-- Problem to solve --
Could you filter the records below and return each line that holds "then"?

-- The input --
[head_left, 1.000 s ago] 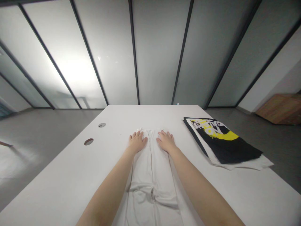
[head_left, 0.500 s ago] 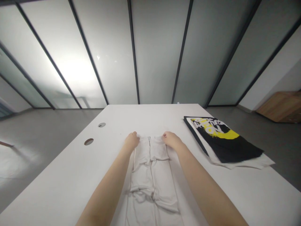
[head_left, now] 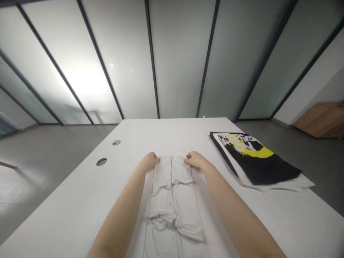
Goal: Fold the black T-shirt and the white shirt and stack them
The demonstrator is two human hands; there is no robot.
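Note:
A white garment [head_left: 185, 204], folded into a long narrow strip with a seam down its middle and several creases, lies in front of me. Its near end runs out of the bottom of the view. My left hand [head_left: 151, 160] pinches the far left corner of the cloth between thumb and fingers. At the far right corner, my right hand [head_left: 196, 159] has thumb and fingers closed on the edge. The cloth rests on the white table [head_left: 80, 211].
To the right lies a stack of folded clothes, topped by a black T-shirt [head_left: 268, 168] with a yellow and white print. Two round holes [head_left: 101, 162] pierce the tabletop at the left. Frosted glass panels [head_left: 177, 64] stand behind the table. A wooden piece [head_left: 321, 120] is at far right.
Both hands keep hold of the far corners, with fingers and thumbs shifted slightly on the cloth. The garment and the stack stay where they were.

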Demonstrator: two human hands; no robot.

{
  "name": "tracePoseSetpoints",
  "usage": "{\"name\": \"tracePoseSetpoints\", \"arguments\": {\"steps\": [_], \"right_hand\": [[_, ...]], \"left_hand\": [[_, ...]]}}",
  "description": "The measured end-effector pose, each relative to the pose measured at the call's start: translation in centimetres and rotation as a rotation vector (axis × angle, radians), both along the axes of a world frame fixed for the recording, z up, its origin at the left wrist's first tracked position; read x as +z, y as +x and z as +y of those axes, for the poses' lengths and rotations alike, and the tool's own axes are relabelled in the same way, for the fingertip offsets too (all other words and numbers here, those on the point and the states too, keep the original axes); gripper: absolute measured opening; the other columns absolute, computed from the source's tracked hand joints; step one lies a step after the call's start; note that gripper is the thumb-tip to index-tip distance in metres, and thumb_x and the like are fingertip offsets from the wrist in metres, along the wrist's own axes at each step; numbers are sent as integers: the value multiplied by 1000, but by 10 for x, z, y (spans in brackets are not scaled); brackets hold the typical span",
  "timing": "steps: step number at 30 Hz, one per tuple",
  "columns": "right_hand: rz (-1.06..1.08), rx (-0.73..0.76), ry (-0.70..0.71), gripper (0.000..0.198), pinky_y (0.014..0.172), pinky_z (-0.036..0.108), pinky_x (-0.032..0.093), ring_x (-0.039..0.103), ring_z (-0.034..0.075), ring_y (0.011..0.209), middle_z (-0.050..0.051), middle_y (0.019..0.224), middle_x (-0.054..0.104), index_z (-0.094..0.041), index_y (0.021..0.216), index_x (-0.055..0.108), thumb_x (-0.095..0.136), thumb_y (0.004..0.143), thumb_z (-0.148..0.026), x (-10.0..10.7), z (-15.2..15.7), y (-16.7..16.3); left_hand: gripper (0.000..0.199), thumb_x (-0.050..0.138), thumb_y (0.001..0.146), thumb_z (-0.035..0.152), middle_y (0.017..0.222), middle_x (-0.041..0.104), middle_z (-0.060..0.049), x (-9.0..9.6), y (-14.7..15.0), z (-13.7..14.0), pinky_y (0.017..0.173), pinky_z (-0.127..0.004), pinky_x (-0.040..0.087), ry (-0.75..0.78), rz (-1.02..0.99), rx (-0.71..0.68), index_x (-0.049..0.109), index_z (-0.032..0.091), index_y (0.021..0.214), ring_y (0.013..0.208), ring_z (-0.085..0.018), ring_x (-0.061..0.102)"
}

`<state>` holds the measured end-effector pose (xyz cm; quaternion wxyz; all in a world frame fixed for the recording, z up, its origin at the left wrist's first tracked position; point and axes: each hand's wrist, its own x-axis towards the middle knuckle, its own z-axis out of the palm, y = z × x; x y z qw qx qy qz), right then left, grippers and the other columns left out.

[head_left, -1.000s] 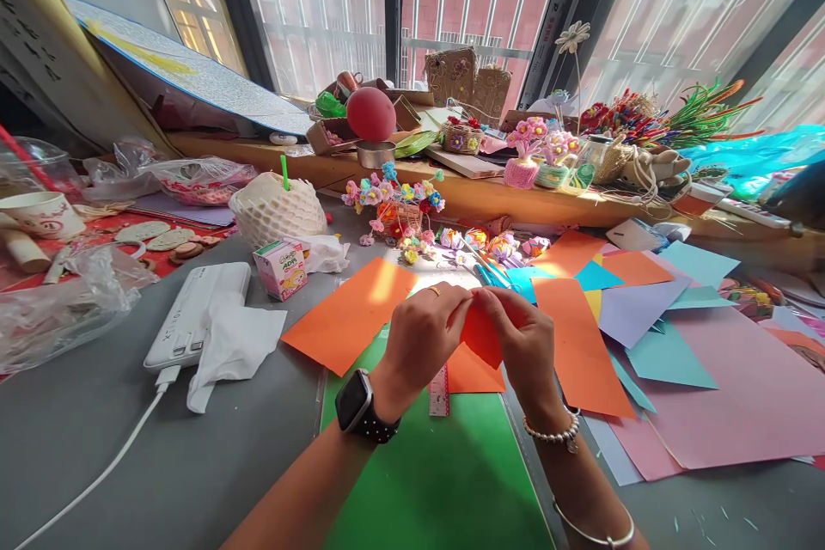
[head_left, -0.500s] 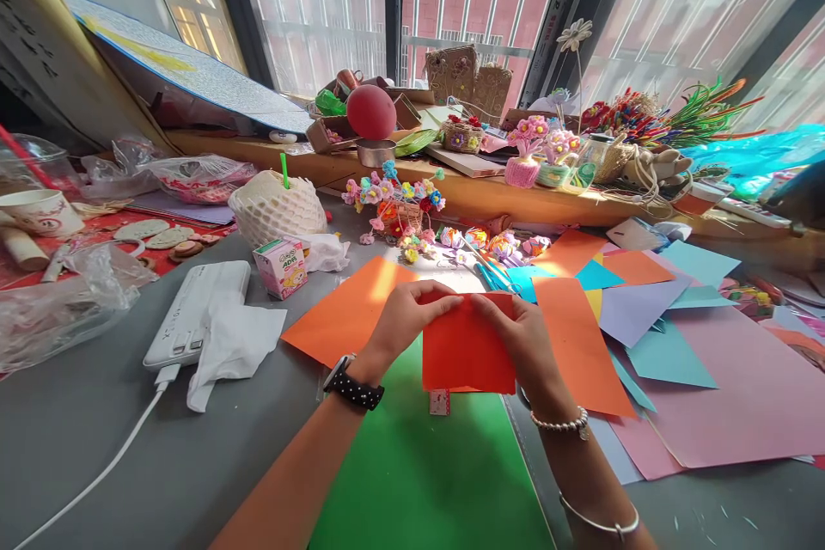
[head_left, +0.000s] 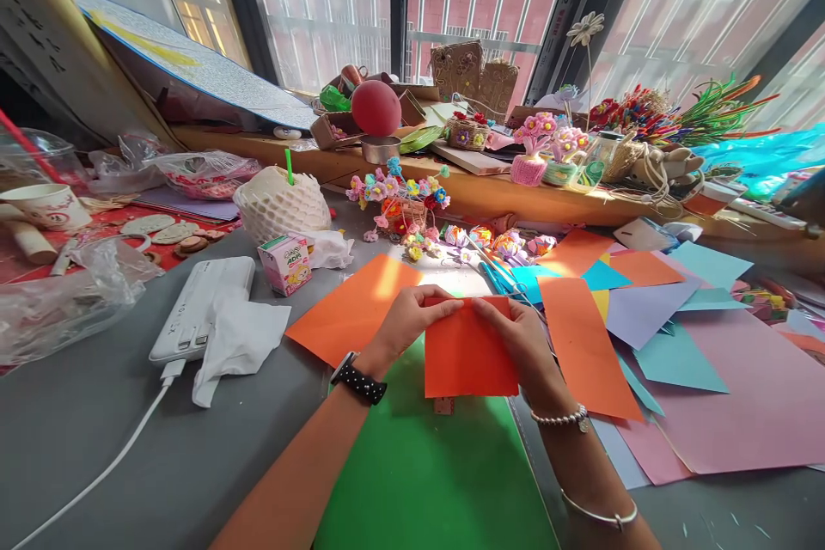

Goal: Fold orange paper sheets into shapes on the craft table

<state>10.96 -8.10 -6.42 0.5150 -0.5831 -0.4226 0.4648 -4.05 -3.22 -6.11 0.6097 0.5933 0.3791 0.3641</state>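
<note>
A square of orange-red paper (head_left: 472,357) is held up between both hands over the green mat (head_left: 431,473). My left hand (head_left: 412,322) pinches its top edge, thumb and fingers closed near the upper left corner. Close beside it, my right hand (head_left: 519,339) grips the top and right side, thumb across the front. The paper looks folded or layered; its back is hidden. A small printed tag (head_left: 443,406) peeks out just below the paper's lower edge. Larger orange sheets lie on either side, one on the left (head_left: 354,309) and one on the right (head_left: 583,344).
On the left are a white power bank (head_left: 203,301) with a cable, a crumpled tissue (head_left: 241,344) and a small pink box (head_left: 284,265). Scissors (head_left: 496,271) lie behind my right hand. Coloured sheets (head_left: 748,395) spread rightward. Craft flowers (head_left: 400,198) stand before the windowsill.
The whole view has shifted slightly. The orange-red paper's face now looks brighter and tilted a little differently, and both hands keep their hold on its top edge.
</note>
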Motion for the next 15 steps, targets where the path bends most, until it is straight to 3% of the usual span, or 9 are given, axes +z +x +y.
{"name": "tracePoseSetpoints", "arguments": {"steps": [15], "right_hand": [[180, 44, -20, 34, 58, 30, 49, 63, 24, 70, 8, 78, 69, -15, 80, 63, 63, 62, -44, -7, 2, -2]], "left_hand": [[24, 68, 58, 35, 69, 61, -2, -8, 0, 2, 59, -22, 41, -62, -57, 26, 63, 14, 67, 69, -15, 55]]}}
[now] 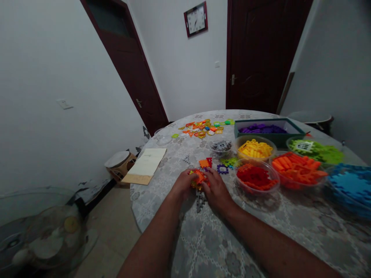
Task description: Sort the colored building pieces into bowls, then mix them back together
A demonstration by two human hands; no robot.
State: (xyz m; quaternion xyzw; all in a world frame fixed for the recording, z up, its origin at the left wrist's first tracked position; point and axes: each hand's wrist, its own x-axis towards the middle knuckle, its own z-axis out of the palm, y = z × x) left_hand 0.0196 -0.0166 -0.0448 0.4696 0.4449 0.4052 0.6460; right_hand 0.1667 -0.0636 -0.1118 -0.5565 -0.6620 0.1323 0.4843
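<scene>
Between my two hands sits a cluster of orange and yellow interlocking plastic pieces (199,177). My left hand (183,183) grips its left side, and my right hand (216,189) closes on its right side; parts of the cluster are hidden by the fingers. Just below it lie grey toothed pieces (200,201) on the cloth. Beyond the fingers are an orange square piece (204,163) and a red piece (209,161). A dark purple square frame (222,169) lies to the right of them, near some lime green pieces (229,161).
Right of my hands stand tubs of red pieces (255,177), orange pieces (298,170), yellow pieces (255,148), green pieces (321,151) and blue pieces (352,183). A green box (255,136) holds purple pieces. Mixed pieces (201,128) spread at the back; a notepad (147,164) lies left.
</scene>
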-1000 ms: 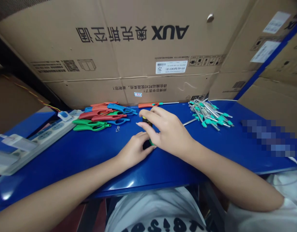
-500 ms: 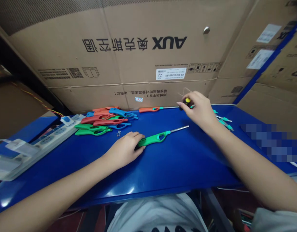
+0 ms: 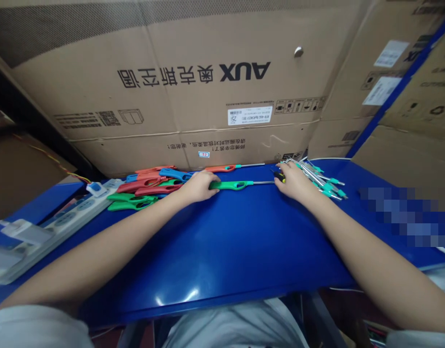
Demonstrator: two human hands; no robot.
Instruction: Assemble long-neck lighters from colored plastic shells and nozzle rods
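Note:
My left hand (image 3: 199, 186) is closed around the handle end of a green long-nosed lighter (image 3: 227, 185), whose metal tube points right, low at the back of the table. An orange long-nosed lighter (image 3: 222, 168) lies just behind it, along the cardboard. My right hand (image 3: 296, 181) is down at the table by a pile of metal lighter tubes with teal ends (image 3: 318, 175). Under its thumb and fingers is a black-and-yellow screwdriver (image 3: 279, 177), mostly hidden. Left of my left hand lie several red, blue, green and orange lighter handles (image 3: 144, 183).
The blue table (image 3: 222, 241) runs up to an upright cardboard sheet (image 3: 193, 106) at the back. A white power strip (image 3: 68, 220) with plugs lies along the left. A blurred-out patch (image 3: 403, 212) covers part of the right side.
My left hand has carried the green lighter back, close to the orange one. My right hand has lowered the screwdriver to the table beside the metal tubes. The camera view has shifted slightly.

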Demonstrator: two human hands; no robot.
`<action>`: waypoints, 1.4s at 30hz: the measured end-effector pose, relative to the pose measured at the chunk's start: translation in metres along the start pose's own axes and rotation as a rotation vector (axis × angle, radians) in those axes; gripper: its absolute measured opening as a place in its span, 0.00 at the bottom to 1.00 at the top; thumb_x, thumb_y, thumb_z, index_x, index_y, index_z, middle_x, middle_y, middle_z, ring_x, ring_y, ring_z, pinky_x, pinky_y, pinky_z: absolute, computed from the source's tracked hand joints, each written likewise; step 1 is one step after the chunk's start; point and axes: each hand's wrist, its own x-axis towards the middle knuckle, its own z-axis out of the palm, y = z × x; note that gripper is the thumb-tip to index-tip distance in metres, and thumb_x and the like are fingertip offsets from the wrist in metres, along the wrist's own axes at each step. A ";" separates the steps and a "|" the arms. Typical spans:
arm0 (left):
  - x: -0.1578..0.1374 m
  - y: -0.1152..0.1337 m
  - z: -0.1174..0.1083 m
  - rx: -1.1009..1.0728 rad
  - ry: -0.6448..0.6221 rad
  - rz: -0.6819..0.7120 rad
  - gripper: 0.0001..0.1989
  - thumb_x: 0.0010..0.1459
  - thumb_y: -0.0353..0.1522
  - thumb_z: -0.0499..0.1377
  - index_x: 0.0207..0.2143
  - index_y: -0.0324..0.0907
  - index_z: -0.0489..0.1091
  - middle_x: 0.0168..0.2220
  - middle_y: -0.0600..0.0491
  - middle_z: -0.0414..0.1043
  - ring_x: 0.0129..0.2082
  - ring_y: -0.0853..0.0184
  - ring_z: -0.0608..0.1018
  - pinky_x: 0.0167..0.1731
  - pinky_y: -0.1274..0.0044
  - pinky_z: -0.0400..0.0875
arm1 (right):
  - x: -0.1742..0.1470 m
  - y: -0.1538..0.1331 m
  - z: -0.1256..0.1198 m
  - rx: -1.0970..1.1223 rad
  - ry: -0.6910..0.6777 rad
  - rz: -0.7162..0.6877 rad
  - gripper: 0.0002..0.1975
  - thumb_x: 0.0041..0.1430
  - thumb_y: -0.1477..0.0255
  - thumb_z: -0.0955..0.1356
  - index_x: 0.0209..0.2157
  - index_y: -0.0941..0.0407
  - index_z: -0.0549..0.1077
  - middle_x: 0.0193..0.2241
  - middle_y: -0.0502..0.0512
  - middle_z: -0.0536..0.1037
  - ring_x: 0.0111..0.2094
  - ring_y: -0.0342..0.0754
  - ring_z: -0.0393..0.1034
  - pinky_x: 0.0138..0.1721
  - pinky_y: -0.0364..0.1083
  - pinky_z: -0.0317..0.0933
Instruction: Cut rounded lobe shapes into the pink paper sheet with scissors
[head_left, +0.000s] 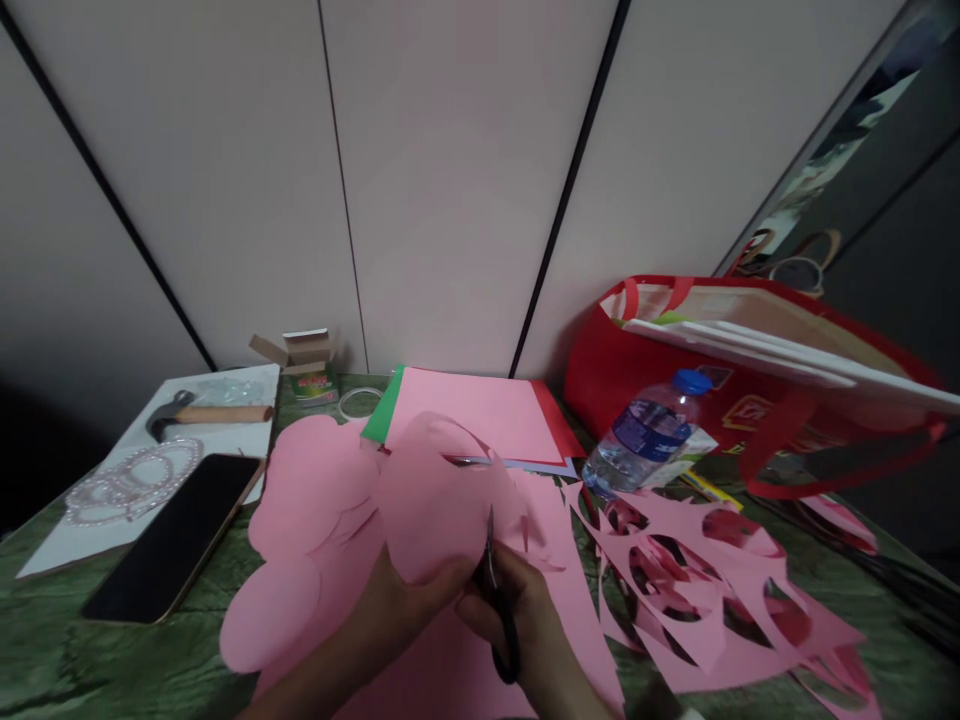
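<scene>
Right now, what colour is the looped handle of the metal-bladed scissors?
The metal-bladed scissors' looped handle is black, seen in the head view.

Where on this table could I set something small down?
The barest patch of green table lies front left, between the phone and the rounded pink cut-outs. The right is crowded with the bottle, pink scraps and red bag. Pink paper, the left hand, right hand and scissors fill the middle.
</scene>
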 end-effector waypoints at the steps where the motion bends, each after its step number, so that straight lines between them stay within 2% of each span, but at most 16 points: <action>1: 0.000 0.001 -0.001 0.004 -0.034 -0.010 0.15 0.43 0.34 0.60 0.36 0.38 0.70 0.38 0.48 0.75 0.42 0.58 0.74 0.42 0.70 0.69 | 0.000 0.001 0.000 -0.012 0.003 0.005 0.16 0.36 0.69 0.74 0.22 0.56 0.63 0.18 0.44 0.62 0.20 0.40 0.51 0.21 0.39 0.47; 4: 0.001 0.003 -0.002 0.000 -0.067 0.002 0.13 0.43 0.33 0.59 0.34 0.39 0.70 0.36 0.49 0.76 0.40 0.59 0.75 0.39 0.72 0.70 | 0.000 0.002 0.000 -0.050 0.022 0.010 0.15 0.37 0.69 0.73 0.22 0.57 0.63 0.17 0.43 0.60 0.19 0.39 0.49 0.19 0.39 0.45; 6: 0.001 0.005 -0.001 -0.013 -0.058 0.015 0.09 0.43 0.31 0.59 0.31 0.40 0.70 0.27 0.53 0.75 0.31 0.63 0.76 0.32 0.74 0.71 | 0.000 0.000 0.002 -0.061 0.038 -0.004 0.13 0.39 0.68 0.72 0.23 0.57 0.63 0.17 0.43 0.60 0.19 0.39 0.50 0.19 0.39 0.45; 9: 0.001 0.007 0.002 -0.037 -0.075 0.021 0.01 0.44 0.29 0.57 0.22 0.41 0.67 0.14 0.60 0.66 0.17 0.70 0.71 0.20 0.78 0.68 | -0.001 -0.004 0.005 -0.059 0.047 0.001 0.10 0.42 0.69 0.69 0.23 0.58 0.64 0.16 0.43 0.61 0.17 0.38 0.51 0.18 0.39 0.45; 12: 0.002 0.009 0.003 -0.084 -0.114 0.041 0.03 0.43 0.27 0.56 0.18 0.41 0.65 0.13 0.60 0.65 0.15 0.72 0.68 0.17 0.80 0.65 | -0.002 -0.007 0.006 -0.052 0.059 0.037 0.08 0.39 0.72 0.68 0.23 0.57 0.64 0.15 0.43 0.61 0.16 0.38 0.52 0.18 0.39 0.46; 15: 0.004 0.009 0.003 -0.106 -0.213 0.043 0.06 0.44 0.27 0.54 0.16 0.41 0.64 0.12 0.60 0.64 0.13 0.72 0.67 0.15 0.80 0.63 | -0.001 -0.012 0.008 -0.068 0.084 0.065 0.07 0.37 0.74 0.67 0.22 0.57 0.63 0.13 0.43 0.62 0.15 0.39 0.53 0.17 0.39 0.47; 24: 0.007 0.003 0.000 -0.103 -0.192 0.050 0.05 0.45 0.27 0.54 0.19 0.40 0.65 0.14 0.60 0.65 0.15 0.72 0.68 0.15 0.81 0.63 | -0.001 -0.014 0.010 -0.060 0.124 0.114 0.06 0.36 0.76 0.67 0.21 0.57 0.64 0.12 0.43 0.64 0.14 0.38 0.56 0.15 0.38 0.47; 27: 0.009 -0.003 -0.002 -0.113 -0.156 0.063 0.02 0.45 0.26 0.56 0.24 0.40 0.67 0.18 0.60 0.68 0.17 0.72 0.70 0.15 0.83 0.62 | -0.001 -0.016 0.010 -0.050 0.130 0.130 0.06 0.36 0.76 0.67 0.20 0.57 0.64 0.11 0.43 0.64 0.13 0.38 0.56 0.15 0.38 0.47; 31: 0.011 -0.011 -0.007 -0.090 -0.186 0.075 0.04 0.48 0.28 0.57 0.29 0.42 0.68 0.21 0.59 0.71 0.20 0.72 0.72 0.17 0.83 0.63 | -0.002 -0.016 0.010 -0.030 0.117 0.114 0.07 0.37 0.76 0.67 0.21 0.58 0.64 0.12 0.42 0.63 0.14 0.37 0.56 0.15 0.37 0.48; 42: 0.008 0.001 -0.003 -0.087 -0.123 0.025 0.05 0.45 0.32 0.56 0.26 0.40 0.69 0.21 0.55 0.72 0.23 0.66 0.73 0.25 0.75 0.69 | -0.004 -0.012 0.005 -0.055 0.062 0.086 0.06 0.41 0.73 0.68 0.21 0.58 0.64 0.12 0.43 0.64 0.12 0.37 0.57 0.13 0.37 0.48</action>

-- Exercise response --
`<state>` holds the measured end-effector pose (xyz cm; quaternion wxyz; all in a world frame fixed for the recording, z up, its origin at the left wrist's first tracked position; point and axes: each hand's wrist, its own x-axis towards the middle knuckle, its own z-axis out of the palm, y = z × x; x y z qw qx qy qz), right then left, grippers and the other columns left out.
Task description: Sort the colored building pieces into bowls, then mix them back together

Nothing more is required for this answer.